# Real time voice modulation



## Allen H (Feb 13, 2010)

Im making an interactive fountain for my museum. I need to alter a voice speaking into a mic. If it were recorded I could manage it in audacity but live is different.
Could an electric guitar pedal do this? This has me stumped as tech is not my forte'. the voice needs to be clearly understood and with very little delay.
Thank you for your help.


----------



## corey872 (Jan 10, 2010)

Depends on what you want to do. I suppose you could set up some type of electro/mechanical system (guitar pedal, distorted amp, etc) like you mention. I think there are some software programs which can do the same thing and much much more - like reverb, tone change, speed, etc. I played around with some software years ago, but have even forgot what it was called. Might try a google search on 'voice change software' and see if that brings up something which would do the trick.


----------



## fritz42_male (May 5, 2009)

I played with the instant voice change programs and they work OK but the better ones don't seem to be particularly cheap. Why not buy a voice changer kids toy:

http://www.latestbuy.com.au/voice-changer-gizmo.html

You can get them virtually anywhere


----------



## Allen H (Feb 13, 2010)

Im more worried about quality than I am about price. I used a few of the ones you posted last year at my bug show inside of masks, but they were very distorted and hard to understand. Clarity is important as they will catch none of my real voice.
I may play with the one I have and try to find a setting that will work.
I need a hollow sounding voice effect, and the kids ones were better at whiney insect or robot voices it seemed. Thanks for your input it definitely has me thinking.


----------



## fritz42_male (May 5, 2009)

How about one of those kids toy mics that add a reverb effect - the ones that have a spring inside not electronic?

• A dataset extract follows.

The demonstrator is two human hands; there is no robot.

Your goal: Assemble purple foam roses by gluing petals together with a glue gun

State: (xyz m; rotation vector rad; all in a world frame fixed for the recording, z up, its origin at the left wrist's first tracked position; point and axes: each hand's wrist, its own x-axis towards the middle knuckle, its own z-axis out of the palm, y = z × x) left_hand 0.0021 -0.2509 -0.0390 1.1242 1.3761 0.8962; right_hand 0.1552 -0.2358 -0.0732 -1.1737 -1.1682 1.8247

Alternatively keep an eye out for a cheap Karaoke machine as some of these have the ability to add echo/reverb to live mic.

Another option here:

http://electronickits.com/kit/complete/surv/ck211.htm


----------



## stagehand1975 (Feb 22, 2010)

You could shop for an inexspensive effects processor for musicians. With the right one you can add reverb, a flange effect, and change your pitch hi or low at the same time.


----------



## Allen H (Feb 13, 2010)

I will check out the effects processors thanks!


----------



## HomeyDaClown (Oct 3, 2009)

*Watch the impedance*

Microphones are usually low impedance devices where electric guitars are usually high impedance.
So if you are using an effects box/pedal that expects a guitar, you'll need to add an impedance matching transformer between the microphone and the box. This will allow proper signal matching between the mic and the effects box unless the box already has a mic or low impedance jack.


----------



## Allen H (Feb 13, 2010)

Thanks!


----------



## joker (Sep 25, 2007)

I just plugged in a cheap Sony mic ([email protected]) into my grunge pedal and then into my crate practice amp. I was able to get some voice distortion, but not really the reverb sound your looking for. I'm sure a different pedal would net different sounds.

You might try going to Guitar Center and checking out different pedals. Those guys are usually pretty good about letting you try stuff out before buying and would probably have a better idea of what might/might not work. 

I have a Crate PA-160 amplified mixer (4 channels in to 1 channel out) that has seperate reverb/volume controls as well as a master reverb/volume control that I think was more like the sound your after. I tried googling for the Crate PA-160 but come up empty. I bought it at a garage sale last year.


----------



## Dark Lord (Jul 25, 2007)

How about this .... http://www.solid-state-logic.com/music/X-Orcism/index.asp......& it's free !!
Not too much info on it as to if it's just for recording or can do real time...........


----------



## The Watcher (Sep 13, 2008)

Allen here is a link. I haven't used this one. But I have used thier Nanaoverb. Pa's didn't use to have built in effects. The nano was a good low budget effect for for some clubs. You can also use guitar pedals. But you still need a reverb pedal for a reverb effect. flangers,chours, and delay pedals also give you cool sounds using a mic through a amp. If you go to a good sized guitar shop ( like Guitar Center ) they will let you play with them to see what you like. If you look at ebay go under rack gear.

http://cgi.ebay.com/ALESIS-PICOVERB...tem&pt=LH_DefaultDomain_0&hash=item3eff796565


----------



## stagehand1975 (Feb 22, 2010)

When I made the post on the previouse page. I had in mind a rack mount effects unit. These usually have a button to change for line level and mic level. You can just place it between the mic and amp. I recently picked up on eBay an allesis effects unit that in the right most can give you 4 different effects. I only paid $20 for it. This one even has a setting that will pan your effect from left to right and back again.


----------



## Hallowennie315 (Sep 5, 2007)

I know this is kind of off topic but speaking of voice modulation, Disney is testing out this new Mickey Mouse that can talk! They must use some kind of voice modulation to make the actor sound like Mickey. It's really cool! Check out this video:




This would make me go crazy let alone a kid!


----------